The latest Cena retirement tour disaster took place on Saturday night at Wrestlepalooza, where the GOAT got crushed by a Brock Lesnar painfully propped up as a big deal for a more casual ESPN audience. 

For longtime WWE fans, the end result really wasn’t that shocking. Once WWE let it be known that the two legends would open the show, rather than spotlight in the main event, it was pretty easy to see a sub-10-minute squash coming. 

Those seasoned fans know there are only so many Cena dates left, only so many opponents, and there’s an interesting story to tell behind an aging, fading Cena going into a massive underdog role against a longtime rival. 

But that doesn’t change the fact that the match was bad. The finisher spam, which lasted all of nine minutes, was clearly aimed at shocking more casual audiences. 

For whatever reason, WWE got cruel along the way, letting Cena have a bunch of kids escort him out during his entrance, only for cameras to zoom in on kids clad in his attire in tears in the audience after the match. 

Leading to, naturally, infamous screengrabs: 

After the match? Cena limped off to chants of thank you, Cena and sort of, well, just left. 

Call it a good summation of the Cena retirement tour so far. Any hope this Lesnar match would really set things back on a proper path instead just reaffirmed that the whole thing was never on a path to start with. 

The hiccups along the way have been horrendous. WWE chose to put Jey Uso over him in the Royal Rumble. He turned heel, which seemed great, until The Rock stopped showing up and musician Travis Scott ruined one of the worst main events of WrestleMania of all time.

And for every highlight, like great encounters with old foes like CM Punk and Randy Orton, there has been wasted airtime on things like Logan Paul and a weird R-truth-fan-revolt-thing that led to nothing. 

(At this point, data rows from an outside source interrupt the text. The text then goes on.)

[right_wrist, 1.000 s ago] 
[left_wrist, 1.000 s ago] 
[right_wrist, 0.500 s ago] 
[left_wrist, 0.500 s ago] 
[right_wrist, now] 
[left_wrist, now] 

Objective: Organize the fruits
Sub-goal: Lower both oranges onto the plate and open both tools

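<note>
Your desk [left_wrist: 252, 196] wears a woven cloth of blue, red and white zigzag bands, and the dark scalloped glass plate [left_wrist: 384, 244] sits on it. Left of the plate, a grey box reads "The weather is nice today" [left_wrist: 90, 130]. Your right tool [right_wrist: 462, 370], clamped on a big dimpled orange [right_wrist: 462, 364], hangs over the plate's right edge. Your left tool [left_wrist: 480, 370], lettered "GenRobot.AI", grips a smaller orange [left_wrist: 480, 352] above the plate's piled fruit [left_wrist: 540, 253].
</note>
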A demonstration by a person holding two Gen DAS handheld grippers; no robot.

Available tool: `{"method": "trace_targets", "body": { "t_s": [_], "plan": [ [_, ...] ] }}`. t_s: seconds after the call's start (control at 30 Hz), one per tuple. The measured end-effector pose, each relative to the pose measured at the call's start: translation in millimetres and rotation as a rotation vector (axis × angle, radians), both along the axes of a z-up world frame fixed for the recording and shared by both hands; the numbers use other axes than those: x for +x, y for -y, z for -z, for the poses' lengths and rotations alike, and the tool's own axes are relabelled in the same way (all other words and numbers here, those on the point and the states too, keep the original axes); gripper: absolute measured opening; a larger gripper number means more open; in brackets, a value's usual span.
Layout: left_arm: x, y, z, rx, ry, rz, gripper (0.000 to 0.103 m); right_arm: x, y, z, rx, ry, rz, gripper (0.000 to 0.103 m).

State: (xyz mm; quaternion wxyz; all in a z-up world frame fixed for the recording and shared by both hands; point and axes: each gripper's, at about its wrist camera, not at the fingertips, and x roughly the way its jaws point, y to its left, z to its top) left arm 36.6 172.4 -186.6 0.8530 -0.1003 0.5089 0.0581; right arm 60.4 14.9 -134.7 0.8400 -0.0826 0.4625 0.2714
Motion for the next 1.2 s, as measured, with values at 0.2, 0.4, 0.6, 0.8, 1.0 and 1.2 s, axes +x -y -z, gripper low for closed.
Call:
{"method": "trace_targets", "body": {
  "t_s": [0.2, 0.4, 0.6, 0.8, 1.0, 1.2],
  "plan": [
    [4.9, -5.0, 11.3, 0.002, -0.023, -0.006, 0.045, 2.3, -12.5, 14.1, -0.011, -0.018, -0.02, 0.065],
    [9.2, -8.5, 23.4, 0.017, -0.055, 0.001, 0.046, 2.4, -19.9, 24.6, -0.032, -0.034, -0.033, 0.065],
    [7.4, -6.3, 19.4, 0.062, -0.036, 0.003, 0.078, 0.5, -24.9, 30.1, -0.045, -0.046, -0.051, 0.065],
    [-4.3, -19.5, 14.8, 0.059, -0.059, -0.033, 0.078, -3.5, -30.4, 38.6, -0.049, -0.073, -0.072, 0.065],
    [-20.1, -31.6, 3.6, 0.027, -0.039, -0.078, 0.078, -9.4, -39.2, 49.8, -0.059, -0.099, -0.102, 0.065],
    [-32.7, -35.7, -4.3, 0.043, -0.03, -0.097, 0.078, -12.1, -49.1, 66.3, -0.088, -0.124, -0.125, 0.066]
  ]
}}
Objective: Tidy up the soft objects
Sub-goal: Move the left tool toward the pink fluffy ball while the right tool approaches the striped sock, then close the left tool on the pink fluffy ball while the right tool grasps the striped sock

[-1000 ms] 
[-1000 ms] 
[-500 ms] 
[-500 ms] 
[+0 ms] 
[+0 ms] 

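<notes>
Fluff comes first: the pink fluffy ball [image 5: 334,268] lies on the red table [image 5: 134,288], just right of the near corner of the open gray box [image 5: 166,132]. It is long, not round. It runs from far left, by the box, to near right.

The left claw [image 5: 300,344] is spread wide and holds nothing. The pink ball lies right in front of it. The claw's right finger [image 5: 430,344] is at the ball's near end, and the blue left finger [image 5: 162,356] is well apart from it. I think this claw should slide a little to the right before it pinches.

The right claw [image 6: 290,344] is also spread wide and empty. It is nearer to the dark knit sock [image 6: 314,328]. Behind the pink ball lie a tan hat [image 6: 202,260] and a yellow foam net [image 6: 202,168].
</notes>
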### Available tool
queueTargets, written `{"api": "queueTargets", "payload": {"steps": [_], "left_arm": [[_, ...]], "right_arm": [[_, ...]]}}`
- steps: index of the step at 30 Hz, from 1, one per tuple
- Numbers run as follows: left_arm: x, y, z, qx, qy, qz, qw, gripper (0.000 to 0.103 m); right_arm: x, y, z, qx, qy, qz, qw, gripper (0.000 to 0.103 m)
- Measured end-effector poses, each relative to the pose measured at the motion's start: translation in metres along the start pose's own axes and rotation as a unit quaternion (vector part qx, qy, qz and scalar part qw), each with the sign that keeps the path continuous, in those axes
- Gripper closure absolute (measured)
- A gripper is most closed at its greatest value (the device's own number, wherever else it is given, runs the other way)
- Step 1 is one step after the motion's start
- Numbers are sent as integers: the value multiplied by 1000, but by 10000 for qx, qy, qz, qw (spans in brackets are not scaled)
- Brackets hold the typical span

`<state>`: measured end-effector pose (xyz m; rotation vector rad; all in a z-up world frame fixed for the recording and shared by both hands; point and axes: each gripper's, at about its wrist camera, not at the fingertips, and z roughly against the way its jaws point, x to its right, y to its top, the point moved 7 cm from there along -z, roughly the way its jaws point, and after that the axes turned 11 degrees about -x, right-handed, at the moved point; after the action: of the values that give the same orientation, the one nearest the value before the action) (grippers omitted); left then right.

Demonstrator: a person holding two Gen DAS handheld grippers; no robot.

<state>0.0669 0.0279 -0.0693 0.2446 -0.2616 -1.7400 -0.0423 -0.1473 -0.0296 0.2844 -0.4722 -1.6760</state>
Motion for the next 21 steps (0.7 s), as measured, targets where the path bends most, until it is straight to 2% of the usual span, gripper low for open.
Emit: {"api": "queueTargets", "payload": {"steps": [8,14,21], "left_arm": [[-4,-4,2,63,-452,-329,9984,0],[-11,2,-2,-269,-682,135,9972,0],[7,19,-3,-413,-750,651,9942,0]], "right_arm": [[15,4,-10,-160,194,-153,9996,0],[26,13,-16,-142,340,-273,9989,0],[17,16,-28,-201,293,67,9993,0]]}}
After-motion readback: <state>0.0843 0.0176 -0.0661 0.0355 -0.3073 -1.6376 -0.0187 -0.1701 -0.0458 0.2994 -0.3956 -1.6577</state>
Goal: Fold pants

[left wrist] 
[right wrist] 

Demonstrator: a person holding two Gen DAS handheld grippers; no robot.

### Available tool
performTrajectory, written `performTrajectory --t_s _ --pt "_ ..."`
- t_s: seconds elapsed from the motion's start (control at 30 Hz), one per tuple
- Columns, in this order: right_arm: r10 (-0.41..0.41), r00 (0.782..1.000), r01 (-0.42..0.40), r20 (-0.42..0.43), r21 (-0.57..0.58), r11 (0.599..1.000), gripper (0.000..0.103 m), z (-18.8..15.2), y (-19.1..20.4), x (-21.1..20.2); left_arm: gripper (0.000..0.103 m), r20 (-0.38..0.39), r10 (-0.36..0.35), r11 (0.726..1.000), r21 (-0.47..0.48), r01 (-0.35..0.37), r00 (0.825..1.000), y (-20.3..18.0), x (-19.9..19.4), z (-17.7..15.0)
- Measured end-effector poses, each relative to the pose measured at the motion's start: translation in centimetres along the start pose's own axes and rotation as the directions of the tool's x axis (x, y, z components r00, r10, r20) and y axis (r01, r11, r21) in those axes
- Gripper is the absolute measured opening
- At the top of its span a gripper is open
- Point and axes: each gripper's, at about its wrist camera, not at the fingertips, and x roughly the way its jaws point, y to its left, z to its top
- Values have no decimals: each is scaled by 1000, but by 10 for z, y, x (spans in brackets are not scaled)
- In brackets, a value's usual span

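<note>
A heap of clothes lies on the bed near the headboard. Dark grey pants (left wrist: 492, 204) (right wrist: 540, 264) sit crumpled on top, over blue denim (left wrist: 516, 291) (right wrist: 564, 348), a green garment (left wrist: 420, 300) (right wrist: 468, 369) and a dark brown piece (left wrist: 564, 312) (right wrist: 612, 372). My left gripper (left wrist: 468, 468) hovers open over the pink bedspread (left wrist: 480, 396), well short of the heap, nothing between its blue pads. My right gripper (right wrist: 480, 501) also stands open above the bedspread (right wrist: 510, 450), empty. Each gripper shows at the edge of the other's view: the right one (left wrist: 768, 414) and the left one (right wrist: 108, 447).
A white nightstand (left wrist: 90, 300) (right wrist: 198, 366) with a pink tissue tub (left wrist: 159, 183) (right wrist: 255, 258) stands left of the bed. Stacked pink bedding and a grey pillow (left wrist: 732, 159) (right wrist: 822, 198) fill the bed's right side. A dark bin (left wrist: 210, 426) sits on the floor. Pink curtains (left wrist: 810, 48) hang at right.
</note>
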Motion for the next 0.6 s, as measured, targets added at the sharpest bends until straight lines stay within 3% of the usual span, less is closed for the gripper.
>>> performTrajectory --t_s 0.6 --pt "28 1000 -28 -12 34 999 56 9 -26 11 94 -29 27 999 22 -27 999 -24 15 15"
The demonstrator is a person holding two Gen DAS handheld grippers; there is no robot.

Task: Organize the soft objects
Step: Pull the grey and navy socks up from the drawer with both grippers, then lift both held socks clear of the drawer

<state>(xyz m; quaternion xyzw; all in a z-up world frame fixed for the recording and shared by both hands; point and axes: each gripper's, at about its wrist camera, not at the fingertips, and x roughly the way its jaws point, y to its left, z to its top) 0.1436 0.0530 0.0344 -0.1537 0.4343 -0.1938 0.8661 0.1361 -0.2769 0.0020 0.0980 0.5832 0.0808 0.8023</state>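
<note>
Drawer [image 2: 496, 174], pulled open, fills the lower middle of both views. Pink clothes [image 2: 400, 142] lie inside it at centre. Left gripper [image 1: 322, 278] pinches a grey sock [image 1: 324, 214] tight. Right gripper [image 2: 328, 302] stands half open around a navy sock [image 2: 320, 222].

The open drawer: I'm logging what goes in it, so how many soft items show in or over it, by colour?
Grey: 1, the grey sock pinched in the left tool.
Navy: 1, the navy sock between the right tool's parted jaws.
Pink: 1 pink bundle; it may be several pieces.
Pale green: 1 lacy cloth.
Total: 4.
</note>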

Cena then turned back babyface, breaking the fourth wall in the process and saying he didn’t want to go out like that. Fine, but things haven’t exactly corrected despite Cena’s sudden shift on the morality scale. 

Even the build to this Lesnar feud was sloppy. A little more than a week ago, Lesnar showed up on SmackDown spitting for a fight with Cena, only to get into a promo battle with…R-Truth. Cena showed up on Raw a few days later and cut a promo against air because…Lesnar didn’t show up. 

Now? A jacked-looking Lesnar got some monster presentation in front of an ESPN audience, even getting Paul Heyman back. This was more of a “we’re sort of like real sports too, guys” attention grab from ESPN than respecting Cena’s limited remaining dates. 

What stinks is that anyone who has been around a long time would know this is perfectly fine with Cena, the ultimately company man for WWE. 

But for fans? It’s a borderline farce.

Lesnar himself is a polarizing name on his own right now, and the fact that multiple of Cena’s final dates ever went to “building” this is a shame. Fans would almost certainly rather see him put over the next generation of Superstars on his way out the door, working with guys like Gunther, Bron Breakker, or even big names like Drew McIntyre. 

Instead, a Lesnar retread. We can dress this up as Cena needing an excuse to be written off television while he does other things before his next date, but other Superstars on the roster could’ve served in this role just fine. 

As such, Triple H and WWE’s credibility have lost all benefit of the doubt here. When Roman Reigns and the Bloodline were on an epic tear, really questionable booking decisions were easily forgiven when the peak heights occurred later. 

There’s no hindsight angle making what happened on Saturday night acceptable. Not when the story has yet to even make up for the botched heel turn and miserable ‘Mania main event.

Triple H, especially, continues to burn goodwill like he doesn’t have a choice, and it’s a dangerous path. Being the architect of a botched GOAT Cena retirement tour is one heck of a mark on a resume. 

Usually, it’s easy to exit a mess like Saturday night, optimistic that hey, this is pro wrestling. They can course-correct and fix this. However, the Cena-underdog-goodbye concept has even lost its luster in the face of cheap, corporate ESPN trends, which include a future WrestleMania being held overseas. 

Frankly, Cena deserves better, just like fans. Instead, it feels like the machine keeps marching into a misguided new era, kicking out the old, like Cena, as it goes.